[Supplied information — start]
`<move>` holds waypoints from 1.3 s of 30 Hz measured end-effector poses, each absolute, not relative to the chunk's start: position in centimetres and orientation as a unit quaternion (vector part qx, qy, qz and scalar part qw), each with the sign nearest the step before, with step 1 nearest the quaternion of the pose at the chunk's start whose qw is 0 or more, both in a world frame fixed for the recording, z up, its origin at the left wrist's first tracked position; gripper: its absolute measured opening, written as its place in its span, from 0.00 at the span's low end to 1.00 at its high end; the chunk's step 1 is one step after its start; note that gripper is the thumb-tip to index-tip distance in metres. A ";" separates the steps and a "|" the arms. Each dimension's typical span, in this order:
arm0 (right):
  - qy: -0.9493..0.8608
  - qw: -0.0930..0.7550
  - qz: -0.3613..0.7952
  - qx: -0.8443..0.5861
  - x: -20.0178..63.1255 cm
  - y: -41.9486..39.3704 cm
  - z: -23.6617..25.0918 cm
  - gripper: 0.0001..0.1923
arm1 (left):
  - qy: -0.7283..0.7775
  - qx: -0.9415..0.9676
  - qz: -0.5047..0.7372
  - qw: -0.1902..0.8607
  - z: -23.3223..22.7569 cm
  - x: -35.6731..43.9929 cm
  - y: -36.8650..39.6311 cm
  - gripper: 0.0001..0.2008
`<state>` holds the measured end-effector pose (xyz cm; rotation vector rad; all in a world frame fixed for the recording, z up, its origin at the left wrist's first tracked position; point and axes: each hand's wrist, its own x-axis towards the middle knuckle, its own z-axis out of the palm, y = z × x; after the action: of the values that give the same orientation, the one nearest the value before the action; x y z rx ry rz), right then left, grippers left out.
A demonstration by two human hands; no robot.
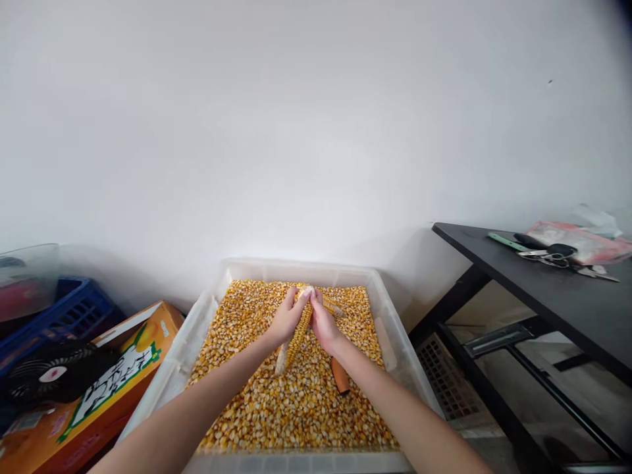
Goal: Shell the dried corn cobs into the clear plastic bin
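Right now I have my left hand (286, 317) and right hand (323, 322) clamped around a corn cob (297, 336), held over the bin (395, 309) so loosened kernels (296, 401) drop inside.

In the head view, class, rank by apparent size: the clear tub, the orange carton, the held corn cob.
1. Clear tub
2. Orange carton, partly cut off
3. Corn cob, gripped by left hand and right hand

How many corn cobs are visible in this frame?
2: a corn cob held by the left hand and right hand; a bare reddish cob lying on the kernels. Others may be buried.
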<state>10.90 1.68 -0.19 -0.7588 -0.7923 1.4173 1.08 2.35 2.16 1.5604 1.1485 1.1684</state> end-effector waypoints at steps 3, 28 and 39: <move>-0.353 0.611 0.631 -0.323 10.8 1.6 -0.2 0.17 | 0.448 0.632 0.481 0.411 2.1 1.2 2.1 0.18; -0.379 0.593 0.628 -0.332 10.9 0.8 0.6 0.17 | 0.426 0.627 0.507 0.410 2.5 1.2 1.7 0.18; -0.383 0.609 0.608 -0.337 11.0 1.2 -0.2 0.16 | 0.452 0.598 0.522 0.408 1.6 1.3 2.0 0.18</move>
<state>11.00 1.15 -0.19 -0.7776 -0.8846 1.4048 1.30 2.01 1.63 1.5064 1.1388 1.3145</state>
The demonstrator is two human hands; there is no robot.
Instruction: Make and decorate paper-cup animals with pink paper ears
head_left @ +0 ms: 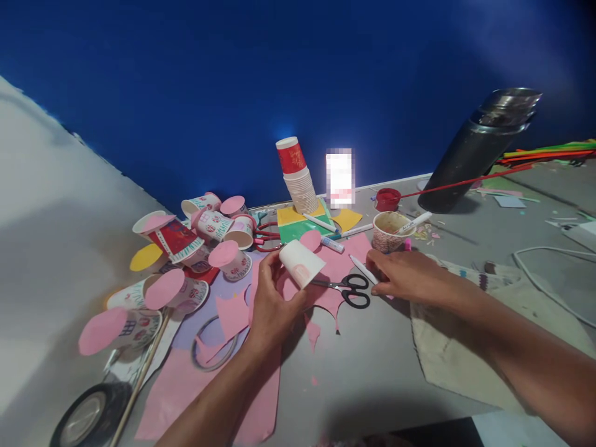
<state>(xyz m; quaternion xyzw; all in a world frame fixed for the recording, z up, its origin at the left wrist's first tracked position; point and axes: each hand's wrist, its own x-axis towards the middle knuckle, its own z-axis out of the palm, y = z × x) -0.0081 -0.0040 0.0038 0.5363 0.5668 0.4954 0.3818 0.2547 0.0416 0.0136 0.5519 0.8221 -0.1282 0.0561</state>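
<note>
My left hand (274, 298) is wrapped round a white paper cup (298, 261), tilted on its side, with a faint pink drawing on its wall. In my right hand (388, 273), thumb and fingers close on a white marker pen (362, 267) just above the table. Between the hands lie scissors (354, 290) with black handles, their blades partly hidden by the cup. Pink paper (333, 267) with cut-out edges spreads beneath them. Behind the cup are a round pink paper piece (310, 239) and a glue stick (332, 244).
Decorated paper cups (231, 259) with pink discs crowd the left. A cup stack (300, 186) leans at the back. To the right stand a patterned cup (390, 231) and a dark thermos (475, 149). A beige cloth (447, 347) lies under my right arm; black tape (90, 416) sits front left.
</note>
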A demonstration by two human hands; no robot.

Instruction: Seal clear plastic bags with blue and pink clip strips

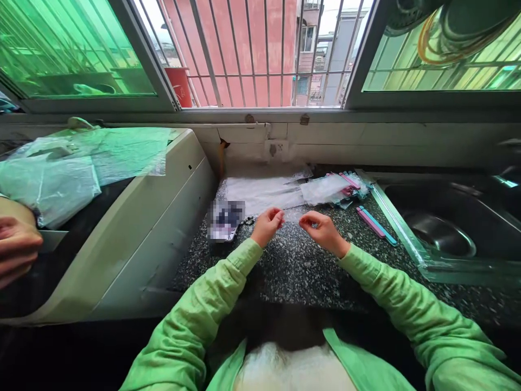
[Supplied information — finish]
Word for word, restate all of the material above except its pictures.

■ **The completed task**:
`<move>` holds waypoints from 1.3 s of 30 Hz measured end-effector poses, each absolute, not relative to the chunk's start: position in centimetres and orientation as a unit quaternion (vector part qx, qy, qz and scalar part qw), each with the sign nearest the step before, with step 1 nearest the quaternion of the pose at the chunk's start whose qw is 0 or more, both in a world frame fixed for the recording, z up, its origin at the left wrist's first tracked position; gripper: its absolute measured opening, written as its place in its span, from 0.00 at the span's low end to 1.00 at its high end; the chunk's step 1 is one step after its start; note that gripper is the thumb-tip to index-tip distance in metres. A ";" separates the steps and a "|" the arms. Each dimension's typical span, in this order:
arm0 (right):
  - qy: -0.9493..0.8608
  - qw: -0.0930..0.7550
  - qz: -0.3613..0.7952
  - qx: -0.8443..0.5861
  - x: -20.0178..63.1255 cm
  - y: -41.9486..39.3704 cm
  - z: -23.6617..25.0918 cm
  - gripper: 0.0001..0.1923
arm1 (left):
  - qy: -0.7283..0.7775
  - qx: -0.9415..0.9676
  - qz: -0.5047..0.7372
  - qw: -0.1902..0.8607
  - z: -23.3223..22.7569 cm
  - x: -35.6731..43.9929 cm
  - y: -36.8650..39.6311 cm
  - gripper: 0.0001..0.2008
`<state>` holds the measured end-effector pose (xyz cm; rotation vector rad; all in a world frame fixed for the recording, z up, its origin at the left wrist's first tracked position; point and axes: each hand's wrist, its own x-axis towards the middle knuckle, its own z-axis out of the palm, y = z × x; after the action: of the values that give the same orientation, the one nearest the value before the action; x y z rx ry rz), right then left, grippers left out.
A demonstration by two human hands; no robot.
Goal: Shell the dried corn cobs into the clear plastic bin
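Right now I have my left hand (286, 317) and right hand (323, 322) clamped around a corn cob (297, 336), held over the bin (395, 309) so loosened kernels (296, 401) drop inside.

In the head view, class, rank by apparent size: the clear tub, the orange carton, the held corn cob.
1. Clear tub
2. Orange carton, partly cut off
3. Corn cob, gripped by left hand and right hand

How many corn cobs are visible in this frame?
2: a corn cob held by the left hand and right hand; a bare reddish cob lying on the kernels. Others may be buried.
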<state>10.90 1.68 -0.19 -0.7588 -0.7923 1.4173 1.08 2.35 2.16 1.5604 1.1485 1.1684</state> end-effector waypoints at steps 3, 28 and 39: <move>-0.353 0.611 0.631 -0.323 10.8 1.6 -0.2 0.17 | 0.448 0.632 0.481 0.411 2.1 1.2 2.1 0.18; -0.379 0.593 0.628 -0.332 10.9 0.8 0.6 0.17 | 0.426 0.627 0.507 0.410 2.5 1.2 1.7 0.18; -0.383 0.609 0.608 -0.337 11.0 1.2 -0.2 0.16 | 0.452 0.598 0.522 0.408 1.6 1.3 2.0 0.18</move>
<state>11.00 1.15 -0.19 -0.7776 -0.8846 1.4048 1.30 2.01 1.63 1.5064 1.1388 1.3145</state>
The demonstrator is two human hands; there is no robot.
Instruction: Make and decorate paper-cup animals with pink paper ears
head_left @ +0 ms: 
<state>(xyz m; quaternion xyzw; all in a world frame fixed for the recording, z up, its origin at the left wrist's first tracked position; point and axes: each hand's wrist, its own x-axis towards the middle knuckle, its own z-axis out of the palm, y = z × x) -0.0081 -0.0040 0.0038 0.5363 0.5668 0.4954 0.3818 0.2547 0.0416 0.0136 0.5519 0.8221 -0.1282 0.0561</state>
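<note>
My left hand (274, 298) is wrapped round a white paper cup (298, 261), tilted on its side, with a faint pink drawing on its wall. In my right hand (388, 273), thumb and fingers close on a white marker pen (362, 267) just above the table. Between the hands lie scissors (354, 290) with black handles, their blades partly hidden by the cup. Pink paper (333, 267) with cut-out edges spreads beneath them. Behind the cup are a round pink paper piece (310, 239) and a glue stick (332, 244).
Decorated paper cups (231, 259) with pink discs crowd the left. A cup stack (300, 186) leans at the back. To the right stand a patterned cup (390, 231) and a dark thermos (475, 149). A beige cloth (447, 347) lies under my right arm; black tape (90, 416) sits front left.
</note>
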A demonstration by two human hands; no robot.

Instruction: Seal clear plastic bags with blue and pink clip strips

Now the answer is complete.